### [EXERCISE DETAILS]
This exercise calls for the whole listing to be given again exactly, without images.

### [DATA EXTRACT]
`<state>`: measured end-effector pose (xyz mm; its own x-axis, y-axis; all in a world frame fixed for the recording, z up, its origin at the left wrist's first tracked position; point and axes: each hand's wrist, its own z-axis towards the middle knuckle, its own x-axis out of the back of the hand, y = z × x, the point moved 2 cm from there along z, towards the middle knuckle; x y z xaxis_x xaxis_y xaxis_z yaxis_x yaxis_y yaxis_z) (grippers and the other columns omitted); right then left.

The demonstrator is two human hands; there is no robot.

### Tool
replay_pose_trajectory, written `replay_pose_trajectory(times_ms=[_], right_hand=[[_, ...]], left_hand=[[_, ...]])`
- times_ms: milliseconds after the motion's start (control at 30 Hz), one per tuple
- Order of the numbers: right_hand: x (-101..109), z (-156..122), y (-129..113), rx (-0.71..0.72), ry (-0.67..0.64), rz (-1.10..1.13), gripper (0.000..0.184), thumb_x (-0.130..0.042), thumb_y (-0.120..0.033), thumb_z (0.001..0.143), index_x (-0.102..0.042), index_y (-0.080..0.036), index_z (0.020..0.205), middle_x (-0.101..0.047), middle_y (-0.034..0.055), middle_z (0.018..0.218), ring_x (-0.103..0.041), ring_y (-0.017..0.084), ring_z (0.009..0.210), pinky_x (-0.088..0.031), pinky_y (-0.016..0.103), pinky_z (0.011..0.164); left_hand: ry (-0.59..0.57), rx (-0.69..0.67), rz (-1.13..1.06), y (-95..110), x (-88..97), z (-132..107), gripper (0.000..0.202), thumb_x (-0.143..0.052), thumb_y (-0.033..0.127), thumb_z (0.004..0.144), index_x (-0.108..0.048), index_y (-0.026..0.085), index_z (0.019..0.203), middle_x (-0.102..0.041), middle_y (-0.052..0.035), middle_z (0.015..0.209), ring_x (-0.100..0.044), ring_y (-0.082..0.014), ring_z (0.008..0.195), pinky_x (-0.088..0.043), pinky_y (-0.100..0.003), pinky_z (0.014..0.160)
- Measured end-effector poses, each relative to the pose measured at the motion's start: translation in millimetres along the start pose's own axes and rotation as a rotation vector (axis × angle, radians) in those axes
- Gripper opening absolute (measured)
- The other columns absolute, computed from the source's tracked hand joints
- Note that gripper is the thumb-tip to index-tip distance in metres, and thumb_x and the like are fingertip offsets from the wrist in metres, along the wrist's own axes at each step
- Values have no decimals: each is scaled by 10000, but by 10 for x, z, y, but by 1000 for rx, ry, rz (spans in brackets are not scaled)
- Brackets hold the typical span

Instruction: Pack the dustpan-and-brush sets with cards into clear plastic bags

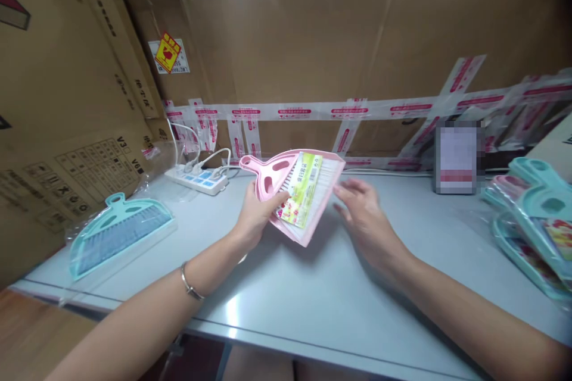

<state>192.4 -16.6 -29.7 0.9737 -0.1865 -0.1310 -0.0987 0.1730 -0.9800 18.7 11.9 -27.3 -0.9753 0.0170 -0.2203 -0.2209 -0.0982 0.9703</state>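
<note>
My left hand point(257, 214) is closed around the lower edge of a pink dustpan-and-brush set point(297, 190), holding it tilted above the grey table point(286, 297). A yellow-green label card lies across the set's white bristles. A bracelet sits on my left wrist. My right hand point(364, 214) hovers just right of the pink set with fingers stretched out and apart, holding nothing and not touching the set.
A teal dustpan set in clear wrap point(118, 232) lies at the table's left. A stack of teal and pink sets point(534, 220) sits at the right edge. A white power strip point(196, 178) lies at the back left. Taped cardboard walls point(313, 41) surround the table.
</note>
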Motion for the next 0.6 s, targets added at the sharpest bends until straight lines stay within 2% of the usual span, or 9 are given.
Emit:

### [EXPECTED OUTPUT]
`<state>`: measured end-effector pose (xyz mm; its own x-axis, y-axis; all in a world frame fixed for the recording, z up, its origin at the left wrist's first tracked position; point and axes: each hand's wrist, its own z-axis towards the middle knuckle, its own x-axis out of the back of the hand, y = z × x, the point moved 2 cm from there along z, towards the middle knuckle; x y z xaxis_x xaxis_y xaxis_z yaxis_x yaxis_y yaxis_z) (grippers and the other columns omitted); right then left.

The demonstrator is two human hands; there is no robot.

### Tool
replay_pose_trajectory, written `replay_pose_trajectory(times_ms=[_], right_hand=[[_, ...]], left_hand=[[_, ...]])`
- times_ms: milliseconds after the motion's start (control at 30 Hz), one per tuple
- Order of the numbers: right_hand: x (-101..109), z (-156..122), y (-129..113), rx (-0.71..0.72), ry (-0.67..0.64), rz (-1.10..1.13), gripper (0.000..0.184), thumb_x (-0.130..0.042), thumb_y (-0.120..0.033), thumb_z (0.001..0.143), index_x (-0.102..0.042), index_y (-0.080..0.036), index_z (0.020..0.205), middle_x (-0.101..0.047), middle_y (-0.034..0.055), middle_z (0.018..0.218), ring_x (-0.103..0.041), ring_y (-0.017..0.084), ring_z (0.009..0.210), pinky_x (-0.088..0.031), pinky_y (-0.016..0.103), pinky_z (0.011..0.164); left_hand: ry (-0.59..0.57), rx (-0.69..0.67), rz (-1.13..1.06), y (-95..110), x (-88..97), z (-132..107), gripper (0.000..0.202), thumb_x (-0.143..0.052), thumb_y (-0.033..0.127), thumb_z (0.004..0.144), index_x (-0.108..0.048), index_y (-0.026..0.085), index_z (0.019..0.203), middle_x (-0.102..0.041), middle_y (-0.052..0.035), middle_z (0.015..0.209), ring_x (-0.100..0.044), ring_y (-0.082..0.014), ring_z (0.008..0.195), pinky_x (-0.088..0.043), pinky_y (-0.100..0.003), pinky_z (0.014..0.160)
- Measured end-effector poses, each relative to the pose measured at the motion's start: translation in millimetres along the start pose's own axes and rotation as a rotation vector (axis × angle, radians) in those axes
- Gripper opening absolute (measured)
- The other columns absolute, computed from the source's tracked hand joints
- Note that gripper is the thumb-tip to index-tip distance in metres, and thumb_x and the like are fingertip offsets from the wrist in metres, along the wrist's own axes at each step
- Values have no decimals: each is scaled by 10000, but by 10 for x, z, y, but by 1000 for rx, ry, rz (spans in brackets are not scaled)
- Brackets hold the typical span

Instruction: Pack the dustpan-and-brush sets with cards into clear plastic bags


<state>192.4 -16.6 -29.7 0.9737 -0.1865 -0.1310 -0.0987 0.1730 -0.9800 18.7 11.9 -27.3 -0.9753 0.0170 -0.2203 -0.2209 -0.0982 0.9703</state>
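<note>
My left hand point(257, 214) is closed around the lower edge of a pink dustpan-and-brush set point(297, 190), holding it tilted above the grey table point(286, 297). A yellow-green label card lies across the set's white bristles. A bracelet sits on my left wrist. My right hand point(364, 214) hovers just right of the pink set with fingers stretched out and apart, holding nothing and not touching the set.
A teal dustpan set in clear wrap point(118, 232) lies at the table's left. A stack of teal and pink sets point(534, 220) sits at the right edge. A white power strip point(196, 178) lies at the back left. Taped cardboard walls point(313, 41) surround the table.
</note>
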Motion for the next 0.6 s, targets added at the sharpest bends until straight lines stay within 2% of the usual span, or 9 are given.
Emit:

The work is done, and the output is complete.